| DATASET CONTENT |
------------------------------------------------------------------------

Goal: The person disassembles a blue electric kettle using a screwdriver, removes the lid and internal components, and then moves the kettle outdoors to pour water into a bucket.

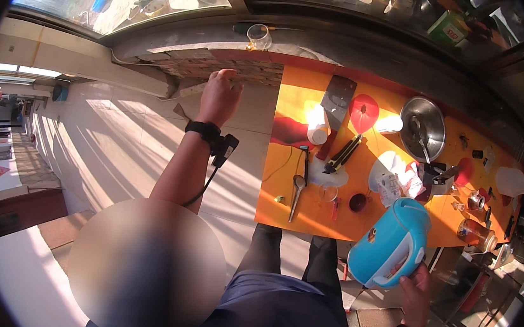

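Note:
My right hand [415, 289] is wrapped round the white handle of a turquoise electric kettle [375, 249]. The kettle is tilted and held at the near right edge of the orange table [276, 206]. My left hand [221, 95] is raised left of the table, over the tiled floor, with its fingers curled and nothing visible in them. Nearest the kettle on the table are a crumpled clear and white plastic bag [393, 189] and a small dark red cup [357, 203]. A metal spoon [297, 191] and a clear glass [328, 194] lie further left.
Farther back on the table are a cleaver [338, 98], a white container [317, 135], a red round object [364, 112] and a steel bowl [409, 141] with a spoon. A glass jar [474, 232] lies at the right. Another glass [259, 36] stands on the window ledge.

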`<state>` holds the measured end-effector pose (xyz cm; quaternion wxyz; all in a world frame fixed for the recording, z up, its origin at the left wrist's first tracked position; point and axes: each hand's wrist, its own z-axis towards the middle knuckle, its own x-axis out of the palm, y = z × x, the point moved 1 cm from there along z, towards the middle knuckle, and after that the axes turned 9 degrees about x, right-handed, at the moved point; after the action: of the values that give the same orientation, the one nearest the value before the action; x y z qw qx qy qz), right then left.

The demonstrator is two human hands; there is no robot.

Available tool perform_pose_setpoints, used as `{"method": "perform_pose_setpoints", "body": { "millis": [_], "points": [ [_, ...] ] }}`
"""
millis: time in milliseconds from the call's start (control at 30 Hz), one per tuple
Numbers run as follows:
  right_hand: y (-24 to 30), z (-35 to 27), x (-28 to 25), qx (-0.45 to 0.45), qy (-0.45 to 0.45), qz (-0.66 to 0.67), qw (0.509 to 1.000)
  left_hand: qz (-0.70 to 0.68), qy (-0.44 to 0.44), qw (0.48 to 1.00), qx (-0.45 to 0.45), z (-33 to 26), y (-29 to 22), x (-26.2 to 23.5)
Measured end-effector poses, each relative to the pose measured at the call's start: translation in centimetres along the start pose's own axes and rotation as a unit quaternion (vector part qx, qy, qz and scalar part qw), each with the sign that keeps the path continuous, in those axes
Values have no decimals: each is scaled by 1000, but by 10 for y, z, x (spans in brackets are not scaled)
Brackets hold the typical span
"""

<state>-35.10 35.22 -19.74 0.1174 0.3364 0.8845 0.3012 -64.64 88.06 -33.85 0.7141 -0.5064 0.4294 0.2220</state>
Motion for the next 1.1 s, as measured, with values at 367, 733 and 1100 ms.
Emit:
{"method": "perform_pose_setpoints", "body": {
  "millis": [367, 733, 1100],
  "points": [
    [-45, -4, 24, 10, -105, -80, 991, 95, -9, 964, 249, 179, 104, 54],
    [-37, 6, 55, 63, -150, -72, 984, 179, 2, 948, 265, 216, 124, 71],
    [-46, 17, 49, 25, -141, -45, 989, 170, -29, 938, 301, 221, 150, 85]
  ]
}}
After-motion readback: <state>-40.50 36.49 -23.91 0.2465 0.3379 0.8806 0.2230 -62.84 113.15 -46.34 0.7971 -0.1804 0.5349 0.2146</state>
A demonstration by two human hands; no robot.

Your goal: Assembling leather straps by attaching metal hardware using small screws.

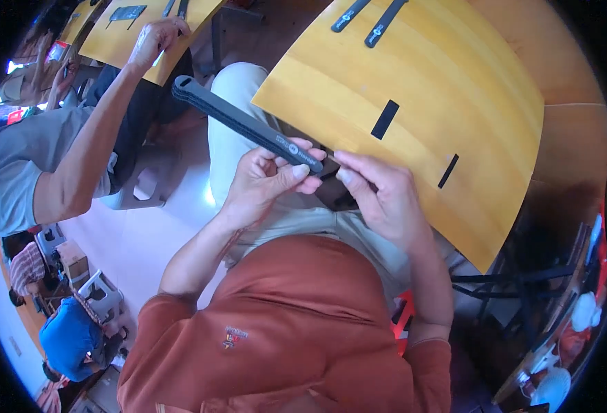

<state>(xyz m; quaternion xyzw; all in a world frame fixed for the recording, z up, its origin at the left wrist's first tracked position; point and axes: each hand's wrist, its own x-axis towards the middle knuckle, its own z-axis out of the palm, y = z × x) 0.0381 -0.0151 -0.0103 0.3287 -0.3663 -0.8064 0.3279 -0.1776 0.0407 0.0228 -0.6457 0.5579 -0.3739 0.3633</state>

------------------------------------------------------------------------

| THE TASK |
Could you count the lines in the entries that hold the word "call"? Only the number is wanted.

| SOLUTION FOR THIS PROBLEM |
2